PROBLEM REQUIREMENTS: Some lines in the material below hold the word "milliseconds". Copy all of them.

*** Block opens ***

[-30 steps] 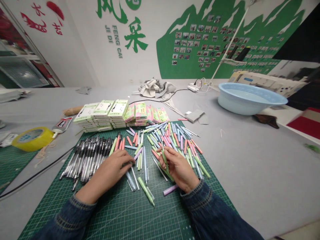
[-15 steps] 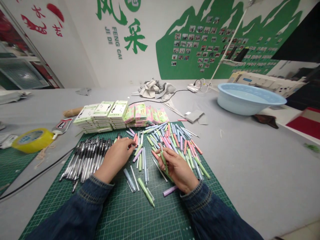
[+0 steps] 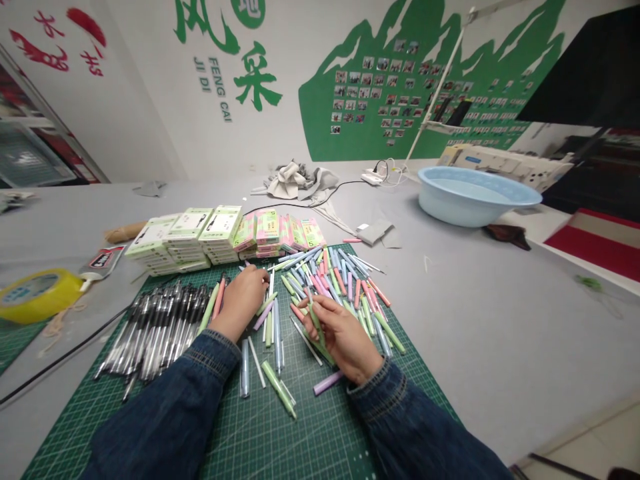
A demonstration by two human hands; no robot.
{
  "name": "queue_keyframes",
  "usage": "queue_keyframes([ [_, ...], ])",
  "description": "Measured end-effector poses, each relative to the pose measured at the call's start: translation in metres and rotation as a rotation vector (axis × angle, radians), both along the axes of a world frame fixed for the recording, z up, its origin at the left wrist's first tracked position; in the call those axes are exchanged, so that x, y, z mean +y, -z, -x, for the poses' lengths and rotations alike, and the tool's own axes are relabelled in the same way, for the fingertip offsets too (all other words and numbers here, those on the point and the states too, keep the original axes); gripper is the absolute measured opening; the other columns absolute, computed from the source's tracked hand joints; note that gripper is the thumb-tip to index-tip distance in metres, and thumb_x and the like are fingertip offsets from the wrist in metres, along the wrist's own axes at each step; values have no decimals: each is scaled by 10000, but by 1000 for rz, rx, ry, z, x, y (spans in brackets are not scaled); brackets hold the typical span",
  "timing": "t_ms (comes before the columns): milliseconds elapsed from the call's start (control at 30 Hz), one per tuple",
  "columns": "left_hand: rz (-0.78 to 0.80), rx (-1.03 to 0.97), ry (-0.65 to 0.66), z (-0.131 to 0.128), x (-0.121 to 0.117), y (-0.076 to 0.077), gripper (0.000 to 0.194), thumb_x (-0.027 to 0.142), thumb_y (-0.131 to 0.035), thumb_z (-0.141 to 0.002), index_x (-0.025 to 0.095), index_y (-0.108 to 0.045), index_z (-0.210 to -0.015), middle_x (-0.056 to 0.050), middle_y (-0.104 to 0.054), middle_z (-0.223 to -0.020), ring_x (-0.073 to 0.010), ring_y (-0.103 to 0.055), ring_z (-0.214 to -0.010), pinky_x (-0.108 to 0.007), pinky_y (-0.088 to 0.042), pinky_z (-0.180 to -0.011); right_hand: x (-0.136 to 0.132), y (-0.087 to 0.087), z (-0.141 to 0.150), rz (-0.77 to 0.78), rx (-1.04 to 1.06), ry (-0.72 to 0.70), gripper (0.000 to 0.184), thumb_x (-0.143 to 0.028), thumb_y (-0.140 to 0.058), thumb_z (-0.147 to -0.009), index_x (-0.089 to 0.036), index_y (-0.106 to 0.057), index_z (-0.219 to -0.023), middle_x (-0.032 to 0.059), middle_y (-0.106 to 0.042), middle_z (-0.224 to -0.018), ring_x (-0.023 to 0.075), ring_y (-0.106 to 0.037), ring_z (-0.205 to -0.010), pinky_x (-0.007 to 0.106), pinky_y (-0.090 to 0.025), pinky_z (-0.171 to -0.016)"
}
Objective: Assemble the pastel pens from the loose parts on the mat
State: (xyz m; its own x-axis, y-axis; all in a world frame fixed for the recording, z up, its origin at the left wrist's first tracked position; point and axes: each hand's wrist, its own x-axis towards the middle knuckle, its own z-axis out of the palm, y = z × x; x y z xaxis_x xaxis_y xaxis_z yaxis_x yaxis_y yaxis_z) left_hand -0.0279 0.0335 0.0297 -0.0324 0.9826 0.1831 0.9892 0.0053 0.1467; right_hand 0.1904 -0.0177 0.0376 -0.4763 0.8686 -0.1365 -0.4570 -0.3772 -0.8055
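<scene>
Clear pens (image 3: 160,333), 8 o'clock: shiny plastic. Mat (image 3: 310,447), 6 o'clock: smooth, plasticky tbh. Basin (image 3: 465,212), 2-3 o'clock: slick plastic. Crumpled cloth (image 3: 287,181), 11 o'clock: matt. Sleeve (image 3: 415,420), 5 o'clock: rough denim.

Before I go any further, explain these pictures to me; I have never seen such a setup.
There is no machine here, just a person's two bare hands. The view comes from one camera worn on the head, looking forward and down. On the grey table lies a green mat with black-gripped clear pens on the left and pastel pen parts in the middle. Small boxes stand behind, and a blue basin sits to the right. The right hand holds a green piece. The left hand is among the parts; its grip is unclear.
</scene>
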Motion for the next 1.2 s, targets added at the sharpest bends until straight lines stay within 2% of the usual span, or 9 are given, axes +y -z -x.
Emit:
queue_keyframes([
  [333,55,-7,27,0,6,2,166,196,-519,-796,211,-684,-797,-77,-652,-873,-211,-610,-837,-295,-430,-738,1,-5,-2,-8,-23,29,234,-360,-654,-811,-154,-671,-921,6,-577,-620,87,-452,-545,203,-331,-542],
  [500,67,-10,55,-2,0,-6,154,182,-522,-799,211,-672,-821,-69,-648,-890,-211,-605,-866,-296,-420,-754,1,-4,-2,-16,-27,14,232,-354,-638,-823,-153,-667,-935,3,-575,-624,82,-445,-536,201,-331,-543],
  [633,47,-27,83,-6,-19,-23,178,224,-485,-836,228,-656,-886,-56,-627,-950,-225,-591,-862,-334,-410,-750,1,-3,-2,-6,-24,21,222,-336,-626,-832,-143,-662,-936,7,-575,-623,82,-456,-539,195,-327,-539],
  [733,145,-99,258,-7,-45,-34,144,265,-522,-825,241,-664,-835,-26,-619,-935,-206,-586,-876,-324,-401,-796,2,-3,-2,-4,-14,21,214,-325,-618,-838,-140,-659,-937,8,-575,-623,83,-458,-540,196,-329,-540],
  [833,303,-118,404,-8,-71,-37,106,257,-562,-799,248,-664,-827,-13,-608,-912,-183,-588,-852,-280,-408,-725,1,-3,-2,-14,0,8,207,-314,-611,-845,-140,-660,-948,5,-570,-625,79,-447,-538,198,-329,-545],
  [933,336,-39,397,-11,-88,-32,98,208,-553,-789,246,-639,-817,-11,-602,-930,-184,-591,-858,-273,-398,-663,0,-3,-1,-20,5,-1,207,-315,-609,-849,-144,-663,-952,3,-564,-623,79,-445,-538,199,-321,-543],
  [1067,298,9,400,-17,-94,-26,97,174,-521,-787,230,-601,-782,-14,-598,-904,-177,-587,-813,-269,-385,-616,-1,0,1,-32,-10,-4,213,-325,-608,-849,-147,-665,-952,2,-563,-620,83,-445,-539,206,-317,-545],
  [1133,274,-28,386,-17,-92,-28,93,168,-512,-778,217,-589,-760,-20,-600,-873,-171,-578,-763,-274,-389,-611,-2,1,2,-39,-19,-8,220,-329,-608,-849,-146,-666,-958,2,-560,-623,85,-445,-545,211,-315,-548],
  [1200,231,-169,334,-15,-89,-32,78,178,-513,-777,208,-581,-754,-19,-605,-807,-167,-569,-716,-281,-405,-620,-3,2,3,-48,-35,-14,228,-328,-603,-852,-146,-668,-973,3,-559,-632,88,-446,-557,216,-316,-556],
])
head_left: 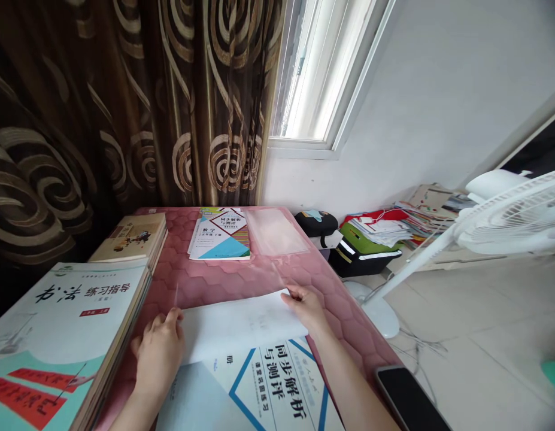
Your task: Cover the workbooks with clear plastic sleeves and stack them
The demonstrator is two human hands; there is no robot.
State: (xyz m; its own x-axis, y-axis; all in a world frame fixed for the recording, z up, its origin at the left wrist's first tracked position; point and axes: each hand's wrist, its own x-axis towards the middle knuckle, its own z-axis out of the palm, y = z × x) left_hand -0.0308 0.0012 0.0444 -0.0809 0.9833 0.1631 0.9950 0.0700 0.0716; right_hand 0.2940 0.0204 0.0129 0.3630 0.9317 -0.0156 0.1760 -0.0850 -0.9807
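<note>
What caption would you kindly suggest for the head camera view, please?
Two hands at opposite ends of a white sheet overlapping a workbook, pink tabletop beneath.

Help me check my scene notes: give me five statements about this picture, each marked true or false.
1. The right hand holds the white sheet near its far right corner. True.
2. The left hand rests on the phone. False: it is at the white sheet's left edge, and the phone lies to the right of the right forearm.
3. A white fan stands to the right of the pink table. True.
4. The curtain is plain white. False: it is dark brown with swirls.
5. A translucent sheet lies at the table's far end. True.
</note>
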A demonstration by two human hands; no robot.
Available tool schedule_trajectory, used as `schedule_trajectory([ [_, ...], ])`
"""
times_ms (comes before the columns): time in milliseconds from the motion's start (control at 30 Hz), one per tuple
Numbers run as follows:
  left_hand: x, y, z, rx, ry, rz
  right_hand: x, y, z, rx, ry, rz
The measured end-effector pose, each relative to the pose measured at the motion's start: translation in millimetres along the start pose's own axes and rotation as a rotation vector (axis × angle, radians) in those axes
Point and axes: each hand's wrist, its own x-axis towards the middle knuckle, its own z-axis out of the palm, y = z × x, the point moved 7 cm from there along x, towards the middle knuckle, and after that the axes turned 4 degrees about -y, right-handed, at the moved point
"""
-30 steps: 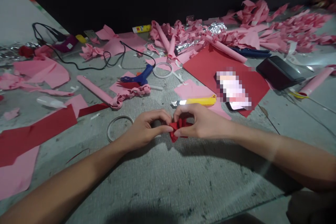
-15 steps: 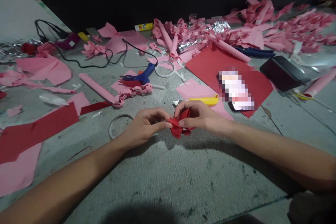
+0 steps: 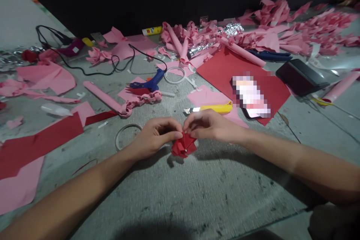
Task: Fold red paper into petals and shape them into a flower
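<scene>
A small folded piece of red paper (image 3: 183, 147), shaped like a flower with pointed petals, hangs between my hands over the grey surface. My left hand (image 3: 157, 137) pinches its upper left edge between thumb and fingers. From the other side, my right hand (image 3: 212, 125) is closed on its upper right edge. The fingertips of both hands nearly meet at the top of the paper. Just beyond my right hand lies a yellow box cutter (image 3: 218, 108) with its blade tip showing. A grey ring (image 3: 118, 137) lies beside my left wrist, partly hidden by it.
Behind my hands lie a blue glue gun (image 3: 152, 82) with a black cord, a white ring (image 3: 174, 81) and a red sheet (image 3: 216, 68) with a phone (image 3: 251, 97) on it. A red strip (image 3: 42, 144) lies left. Crumpled pink paper (image 3: 323, 26) piles up at the back right.
The red paper has moved slightly left and turned, so its pointed petals now face down toward me. My right fingers have shifted left toward my left fingertips.
</scene>
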Motion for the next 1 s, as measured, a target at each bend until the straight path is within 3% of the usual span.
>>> schedule_trajectory([
  [233, 1, -1, 1.9, 0.037, -0.031, 0.032, 0, 1, -2, -0.163, 0.060, -0.009],
  [433, -1, -2, 2.2, 0.030, -0.052, 0.030, -1, -4, 0, -0.050, 0.002, -0.009],
  [700, -1, 3, 8.5, 0.078, -0.104, 0.036, -3, -6, 14, -0.154, -0.112, 0.020],
  [1000, -2, 9, 14.2, 0.184, -0.097, 0.056, -4, -5, 16, -0.272, -0.082, 0.076],
])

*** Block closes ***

WRITTEN REPLY:
  "timing": "t_ms (comes before the columns): milliseconds elapsed from the call's start (control at 30 Hz), one per tuple",
times_ms (comes before the columns): time in milliseconds from the motion's start (control at 30 Hz), one per tuple

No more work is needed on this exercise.